If you think about it, it's kind of interesting. Why do we take pictures? And perhaps the even more interesting question: why don't we look at them after some time anymore? Even taking digital ones doesn't seem to solve this "problem". They normally just lie there in the phone or laptop until you realize that you got memories that you could revisit. But we rarely do that. I mean sure, I know of my grandma who loved to look through those old photo albums and could tell a story for each of those pictures. So I guess that is a good use case. To relive memories and to "defragment" them after decades of degradation in the brain. One can learn from the past or just enjoy funny pictures that seem so out of time now.
But still I was wondering about the bigger picture, and one does have many hours to think about this when digitizing them by hand. Who was going to look at them? For whom was I doing all this work? Obviously, I felt that it would be unfortunate if they got lost somehow or would degrade over time. They could be passed onto my family and the next generation. So that alone seemed to be worth while. But this whole process raised other questions. For instance, how do we operate on a day to day basis in regards to memory? How many memories are part of us in the current time of living? What relevance have they on how we live our lives? How important are they to us? And why?
We feel compelled to take pictures of moments we enjoy. This moment then somehow feels special; it should be frozen in time, it should become a memory to think back upon one day. But in this accelerated time we live in we often don't have time to relive moments like this as it feels like we would "waste" time that could be used to "get work done". Who still has time to browse through hundreds of pictures and relive memories? That seems like a luxury reserved for those special few that just seem to have time to do so.
Or should we all just reserve some hours in the week to relive special moments in our lives? Perhaps that is a thing to think about. But one could just as easily think that taking pictures and reliving them is a superfluous activity. I mean, don't we always take pictures all of the time with our minds? The meaningful memories are stored in our brain anyways. There are even some people with a photographic memory that can see those moments like actual photographs. That must be quite interesting. But also difficult, to have all that information stored in the brain I guess. Or is it always there, and only some can retrieve it?

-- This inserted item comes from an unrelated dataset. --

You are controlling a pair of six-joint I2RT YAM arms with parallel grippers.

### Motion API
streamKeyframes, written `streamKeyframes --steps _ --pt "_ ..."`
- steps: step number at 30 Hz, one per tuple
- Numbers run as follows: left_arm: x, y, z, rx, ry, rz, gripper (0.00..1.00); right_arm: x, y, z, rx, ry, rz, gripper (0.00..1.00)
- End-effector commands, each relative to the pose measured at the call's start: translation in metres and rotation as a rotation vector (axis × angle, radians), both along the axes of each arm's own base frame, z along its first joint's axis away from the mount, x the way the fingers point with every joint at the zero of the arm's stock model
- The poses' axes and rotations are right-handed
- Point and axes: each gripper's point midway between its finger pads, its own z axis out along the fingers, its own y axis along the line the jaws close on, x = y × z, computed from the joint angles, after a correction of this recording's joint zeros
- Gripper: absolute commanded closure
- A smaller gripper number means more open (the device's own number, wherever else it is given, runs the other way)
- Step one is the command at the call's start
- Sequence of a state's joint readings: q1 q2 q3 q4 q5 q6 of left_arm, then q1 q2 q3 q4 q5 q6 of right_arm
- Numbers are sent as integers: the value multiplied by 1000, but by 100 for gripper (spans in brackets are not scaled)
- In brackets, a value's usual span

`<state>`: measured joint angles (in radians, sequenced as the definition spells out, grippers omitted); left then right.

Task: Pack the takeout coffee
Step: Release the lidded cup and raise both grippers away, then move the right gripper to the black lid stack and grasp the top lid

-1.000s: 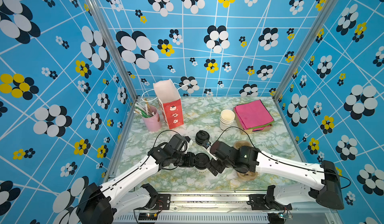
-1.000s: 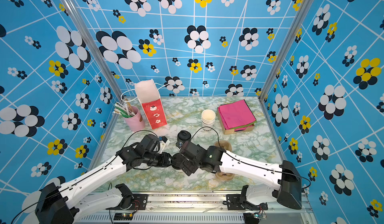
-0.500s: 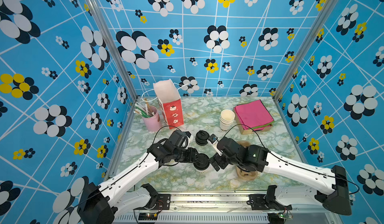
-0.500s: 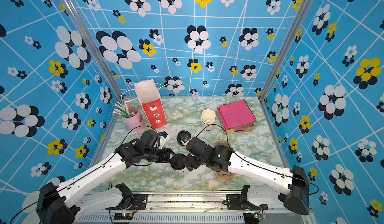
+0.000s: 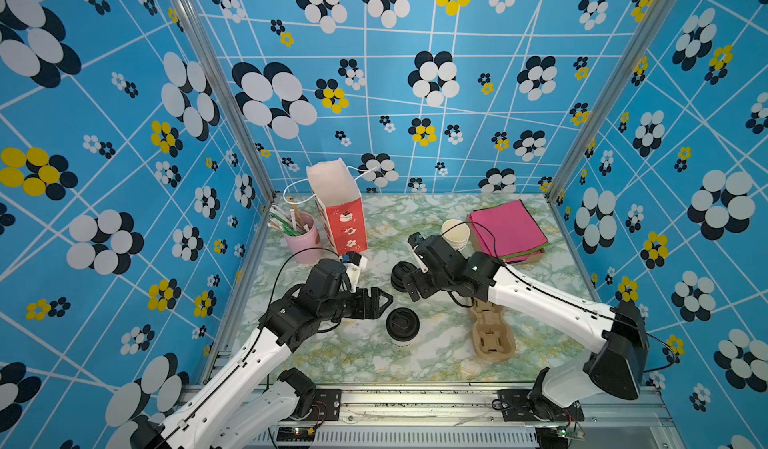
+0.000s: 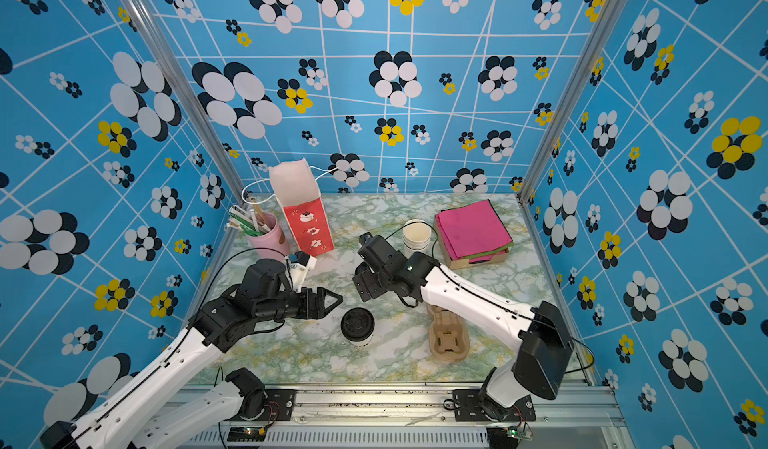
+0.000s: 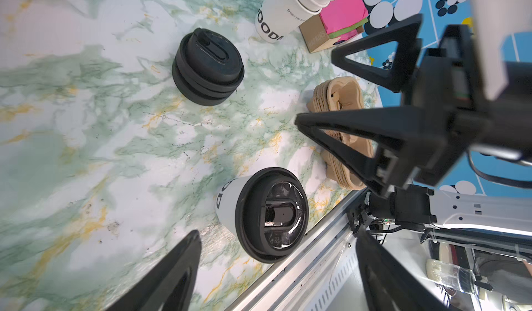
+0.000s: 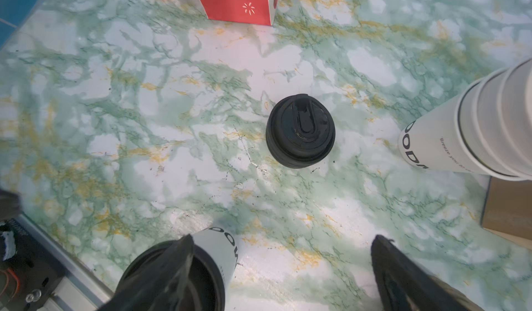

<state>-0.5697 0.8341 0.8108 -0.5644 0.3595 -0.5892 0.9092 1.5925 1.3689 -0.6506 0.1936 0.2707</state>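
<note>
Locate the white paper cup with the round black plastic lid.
In both top views the lidded cup stands upright front-centre, left of the brown pulp carrier and in front of the black lid stack.

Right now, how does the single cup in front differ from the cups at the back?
The lidded cup is capped by a black lid; the cup stack is open on top. The lidded cup is one cup; the cup stack is several nested together. The lidded cup stands alone in front; the cup stack stands next to the pink napkins. Both are upright, white, with dark lettering near the base.
</note>
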Motion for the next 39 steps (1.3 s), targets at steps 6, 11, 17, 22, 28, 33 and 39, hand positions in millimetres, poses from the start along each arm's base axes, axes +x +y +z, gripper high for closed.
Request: streamKeyframes --steps 6,11,17,22,28,33,39 --pt "0 5 -8 -21 -19 2 11 36 21 -36 -139 51 18 1" --pt "2 9 -9 -29 -26 20 10 48 33 -55 -237 70 74 1" --pt "2 13 -12 -44 -28 42 10 57 30 -79 -340 68 102 1" --pt "3 16 -14 -59 -25 64 9 57 32 -99 -378 95 130 1" --pt "3 17 -17 -66 -18 75 9 64 33 -113 -426 88 138 1" --pt "4 18 -19 -65 -16 79 9 74 29 -130 -511 73 139 1" --pt "5 19 -23 -66 -6 81 9 89 25 -137 -604 33 145 1"
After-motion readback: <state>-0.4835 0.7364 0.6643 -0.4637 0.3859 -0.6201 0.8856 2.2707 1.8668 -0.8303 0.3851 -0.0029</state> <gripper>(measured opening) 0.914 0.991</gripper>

Finally, I am with my last batch of pictures. The last pictures to be turned digital and living in the digital space from now on (or at least side by side with their analog counterparts; with either one of them outliving the other depending on circumstance). I guess I have to pick up a digital picture frame now, otherwise I won't really be looking at them for the next decades. But who knows, maybe then I'll look at them more often and relive some of those moments which my brain has in all likelihood already forgotten.